## Problem to solve
Go through the data below and return each line where the string "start" appears.

^^^^

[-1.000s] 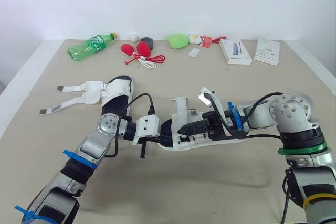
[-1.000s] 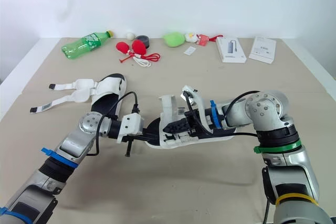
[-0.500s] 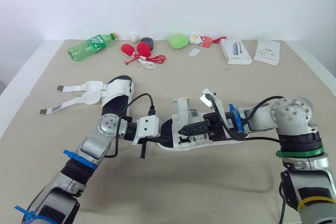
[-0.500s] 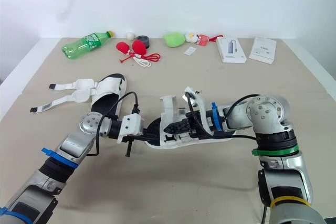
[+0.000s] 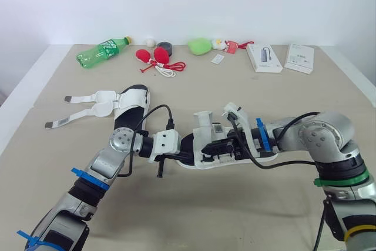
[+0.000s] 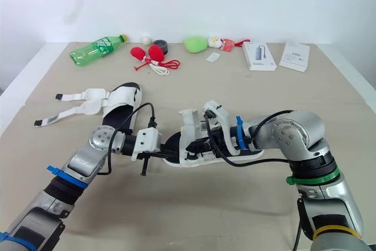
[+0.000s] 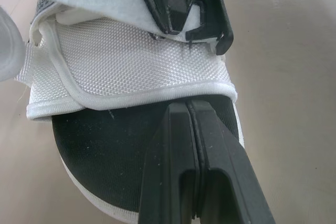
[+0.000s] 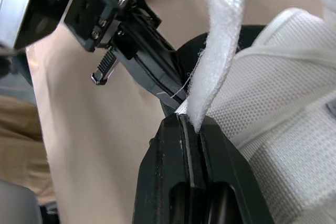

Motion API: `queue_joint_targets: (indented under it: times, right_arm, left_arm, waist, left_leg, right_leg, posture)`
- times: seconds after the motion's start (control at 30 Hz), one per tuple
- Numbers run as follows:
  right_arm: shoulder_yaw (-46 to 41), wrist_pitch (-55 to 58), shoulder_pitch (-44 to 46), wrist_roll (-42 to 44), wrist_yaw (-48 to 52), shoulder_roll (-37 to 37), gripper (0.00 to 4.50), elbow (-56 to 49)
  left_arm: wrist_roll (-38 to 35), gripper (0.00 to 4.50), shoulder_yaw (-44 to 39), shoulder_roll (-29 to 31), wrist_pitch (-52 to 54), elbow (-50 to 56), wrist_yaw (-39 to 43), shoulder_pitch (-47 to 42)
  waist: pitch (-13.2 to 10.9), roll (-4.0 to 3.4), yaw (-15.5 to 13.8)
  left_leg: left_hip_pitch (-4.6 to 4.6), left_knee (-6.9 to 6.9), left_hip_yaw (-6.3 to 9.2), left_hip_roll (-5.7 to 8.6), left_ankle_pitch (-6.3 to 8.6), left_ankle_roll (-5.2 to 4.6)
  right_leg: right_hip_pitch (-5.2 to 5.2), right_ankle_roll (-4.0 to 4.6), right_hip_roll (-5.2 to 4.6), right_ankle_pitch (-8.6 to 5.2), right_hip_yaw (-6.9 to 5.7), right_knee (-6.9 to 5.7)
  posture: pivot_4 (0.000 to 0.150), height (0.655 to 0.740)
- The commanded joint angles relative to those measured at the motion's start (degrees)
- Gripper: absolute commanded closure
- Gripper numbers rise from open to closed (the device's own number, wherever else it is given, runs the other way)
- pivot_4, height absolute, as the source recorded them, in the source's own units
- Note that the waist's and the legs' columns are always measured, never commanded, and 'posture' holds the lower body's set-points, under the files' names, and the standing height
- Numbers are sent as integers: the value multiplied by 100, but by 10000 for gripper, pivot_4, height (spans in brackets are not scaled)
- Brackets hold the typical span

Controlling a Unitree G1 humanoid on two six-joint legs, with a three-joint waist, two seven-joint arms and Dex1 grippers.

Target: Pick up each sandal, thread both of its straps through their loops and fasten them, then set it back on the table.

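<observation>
Left gripper: my two black fingers are pressed together, and I can see nothing between them. Their tips lie over the insole, right against the rim of the white mesh band.
Right gripper: my fingers are clamped on the white webbing strap, which comes up out of the tips.
Sandal in work: the white sandal with a black insole rests sole down on the beige table, in the middle, between my two arms. My left gripper reaches it from one end and my right gripper lies across its top.
Strap: the part I hold stands up just beside the mesh band. I cannot tell whether it passes through a loop.
Grippers to each other: near but apart, with the mesh band between them. The right wrist view shows my left fingers close behind the strap.
Other sandal: the second white sandal lies farther out on my left, well apart from the first. Its two open straps are spread flat on the table toward my left.
Far edge of table: a green plastic bottle lies on its side. Beside it are two red rounded objects with a cord, a green plush lump and two flat boxes.
</observation>
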State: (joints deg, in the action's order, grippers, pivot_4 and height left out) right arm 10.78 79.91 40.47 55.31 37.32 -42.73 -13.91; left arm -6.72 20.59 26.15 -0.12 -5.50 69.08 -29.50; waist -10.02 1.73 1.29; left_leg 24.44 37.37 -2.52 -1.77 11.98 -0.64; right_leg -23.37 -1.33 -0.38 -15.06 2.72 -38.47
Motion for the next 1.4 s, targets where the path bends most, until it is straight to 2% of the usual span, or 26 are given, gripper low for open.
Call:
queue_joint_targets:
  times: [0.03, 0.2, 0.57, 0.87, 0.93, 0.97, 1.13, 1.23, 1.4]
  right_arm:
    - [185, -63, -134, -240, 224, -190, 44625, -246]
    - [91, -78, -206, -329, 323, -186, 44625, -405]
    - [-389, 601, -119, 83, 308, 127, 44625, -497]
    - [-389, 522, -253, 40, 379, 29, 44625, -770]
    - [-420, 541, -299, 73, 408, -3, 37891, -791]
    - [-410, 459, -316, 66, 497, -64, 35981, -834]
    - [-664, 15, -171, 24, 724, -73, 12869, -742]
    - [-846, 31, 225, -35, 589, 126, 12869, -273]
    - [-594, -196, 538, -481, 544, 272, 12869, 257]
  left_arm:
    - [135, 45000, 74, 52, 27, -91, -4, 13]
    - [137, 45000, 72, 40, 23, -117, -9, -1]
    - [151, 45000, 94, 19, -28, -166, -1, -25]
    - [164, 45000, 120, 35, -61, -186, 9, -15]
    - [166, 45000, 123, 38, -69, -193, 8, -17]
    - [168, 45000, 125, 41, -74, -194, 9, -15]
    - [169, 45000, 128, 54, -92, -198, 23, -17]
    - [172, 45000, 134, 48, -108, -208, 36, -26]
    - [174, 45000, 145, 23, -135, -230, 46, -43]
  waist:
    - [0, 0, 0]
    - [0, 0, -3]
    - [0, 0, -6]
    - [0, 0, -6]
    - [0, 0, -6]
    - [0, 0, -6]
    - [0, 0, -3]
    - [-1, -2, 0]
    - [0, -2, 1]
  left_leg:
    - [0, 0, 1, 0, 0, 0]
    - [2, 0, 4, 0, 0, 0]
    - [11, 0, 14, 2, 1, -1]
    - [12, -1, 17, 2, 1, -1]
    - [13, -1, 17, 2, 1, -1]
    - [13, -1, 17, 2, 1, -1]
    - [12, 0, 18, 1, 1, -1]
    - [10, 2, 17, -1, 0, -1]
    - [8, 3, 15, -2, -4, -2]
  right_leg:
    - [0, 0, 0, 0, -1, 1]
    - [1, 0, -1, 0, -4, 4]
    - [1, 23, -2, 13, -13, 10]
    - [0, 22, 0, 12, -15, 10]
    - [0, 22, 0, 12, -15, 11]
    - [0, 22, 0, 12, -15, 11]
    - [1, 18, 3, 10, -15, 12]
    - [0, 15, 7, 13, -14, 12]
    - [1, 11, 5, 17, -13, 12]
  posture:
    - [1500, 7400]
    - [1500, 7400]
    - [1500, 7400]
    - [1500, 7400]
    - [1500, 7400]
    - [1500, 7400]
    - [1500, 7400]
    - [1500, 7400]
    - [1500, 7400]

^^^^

## Result of the task
- times: seconds after the motion's start (control at 30 Hz), one per tuple
- The commanded joint angles relative to those measured at the motion's start (degrees)

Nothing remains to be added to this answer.